- [Work request] Copy every line below that has the word "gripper" in it.

----------------------------------------

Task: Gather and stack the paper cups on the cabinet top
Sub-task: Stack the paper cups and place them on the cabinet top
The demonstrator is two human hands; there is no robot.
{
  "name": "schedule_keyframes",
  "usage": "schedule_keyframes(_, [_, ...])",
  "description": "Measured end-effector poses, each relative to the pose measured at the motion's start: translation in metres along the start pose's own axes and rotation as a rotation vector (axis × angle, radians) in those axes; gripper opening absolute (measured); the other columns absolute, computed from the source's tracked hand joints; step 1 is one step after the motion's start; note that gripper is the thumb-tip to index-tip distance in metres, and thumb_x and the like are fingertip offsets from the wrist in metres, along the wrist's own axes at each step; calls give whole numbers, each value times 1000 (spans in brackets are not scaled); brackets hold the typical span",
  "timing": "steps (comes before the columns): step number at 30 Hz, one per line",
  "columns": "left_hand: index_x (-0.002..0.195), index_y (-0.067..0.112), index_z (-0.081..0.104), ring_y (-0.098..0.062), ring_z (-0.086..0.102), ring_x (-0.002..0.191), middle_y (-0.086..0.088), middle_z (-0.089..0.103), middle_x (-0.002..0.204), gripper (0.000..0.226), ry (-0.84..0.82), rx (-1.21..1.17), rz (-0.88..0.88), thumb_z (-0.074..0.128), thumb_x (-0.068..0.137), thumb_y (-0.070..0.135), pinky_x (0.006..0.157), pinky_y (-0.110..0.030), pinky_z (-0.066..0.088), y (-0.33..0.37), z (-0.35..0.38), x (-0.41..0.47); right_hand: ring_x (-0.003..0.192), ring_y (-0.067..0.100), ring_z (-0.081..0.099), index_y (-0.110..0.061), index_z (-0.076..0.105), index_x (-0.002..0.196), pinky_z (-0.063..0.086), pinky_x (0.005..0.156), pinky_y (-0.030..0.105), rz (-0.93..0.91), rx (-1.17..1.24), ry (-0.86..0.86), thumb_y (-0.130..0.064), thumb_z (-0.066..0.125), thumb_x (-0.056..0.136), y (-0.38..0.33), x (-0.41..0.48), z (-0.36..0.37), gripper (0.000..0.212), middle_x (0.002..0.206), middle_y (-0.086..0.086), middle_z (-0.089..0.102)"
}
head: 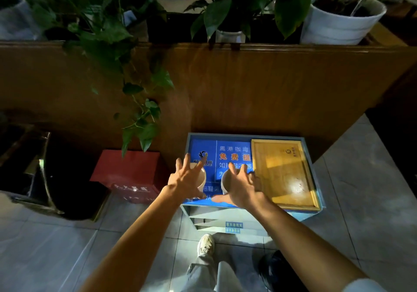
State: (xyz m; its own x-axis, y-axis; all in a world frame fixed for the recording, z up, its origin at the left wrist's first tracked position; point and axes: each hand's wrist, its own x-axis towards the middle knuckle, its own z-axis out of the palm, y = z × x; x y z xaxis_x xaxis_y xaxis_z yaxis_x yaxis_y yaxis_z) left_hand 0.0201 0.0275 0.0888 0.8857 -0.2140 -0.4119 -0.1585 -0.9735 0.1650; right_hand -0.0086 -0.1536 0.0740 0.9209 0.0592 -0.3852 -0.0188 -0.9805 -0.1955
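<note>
Two pale paper cups stand upright on the blue cabinet top [204,143]. My left hand [186,178] hovers over the left cup [201,180] with fingers spread around its rim. My right hand [242,184] is spread over the right cup [226,181], fingers past its far rim and thumb low at the near side. Both cups are partly hidden by my hands. I cannot tell whether either hand touches its cup.
A wooden tray [285,172] fills the right part of the cabinet top. A red box [130,174] and a dark bin [56,178] stand on the tiled floor to the left. A wooden partition [248,84] with potted plants rises behind. My shoe [205,244] is below the cabinet.
</note>
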Motion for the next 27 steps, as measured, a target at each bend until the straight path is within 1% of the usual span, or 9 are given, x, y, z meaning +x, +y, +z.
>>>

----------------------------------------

- [Solved problem]
  "description": "Measured end-effector poses, each relative to the pose measured at the motion's start: translation in metres along the start pose's own axes and rotation as a rotation vector (axis × angle, radians) in those axes; gripper opening absolute (measured); the other columns absolute, computed from the source's tracked hand joints; step 1 is one step after the motion's start; note that gripper is the thumb-tip to index-tip distance in metres, and thumb_x and the like are fingertip offsets from the wrist in metres, along the wrist's own axes at each step; calls give whole numbers, each value times 1000 (spans in brackets are not scaled); brackets hold the typical span",
  "columns": "left_hand: index_x (-0.002..0.195), index_y (-0.067..0.112), index_z (-0.081..0.104), ring_y (-0.098..0.062), ring_z (-0.086..0.102), ring_x (-0.002..0.191), middle_y (-0.086..0.088), middle_z (-0.089..0.103), middle_x (-0.002..0.204), gripper (0.000..0.226), ry (-0.84..0.82), rx (-1.21..1.17), rz (-0.88..0.88), thumb_z (-0.074..0.128), thumb_x (-0.068..0.137), thumb_y (-0.070..0.135), pinky_x (0.006..0.157), pinky_y (-0.110..0.030), pinky_z (-0.066..0.088), y (-0.33..0.37), z (-0.35..0.38), x (-0.41..0.47); right_hand: ring_x (-0.003..0.192), ring_y (-0.067..0.100), ring_z (-0.081..0.099), index_y (-0.110..0.061), index_z (-0.076..0.105), index_x (-0.002..0.196), pinky_z (-0.063..0.086), pinky_x (0.005..0.156), pinky_y (-0.030..0.105), rz (-0.93..0.91), rx (-1.17..1.24), ry (-0.86..0.86), thumb_y (-0.130..0.064), thumb_z (-0.066..0.125), thumb_x (-0.056..0.136), y (-0.38..0.33), x (-0.41..0.48), z (-0.36..0.37), gripper (0.000..0.212), middle_x (0.002..0.206), middle_y (-0.086..0.086), middle_z (-0.089..0.102)"

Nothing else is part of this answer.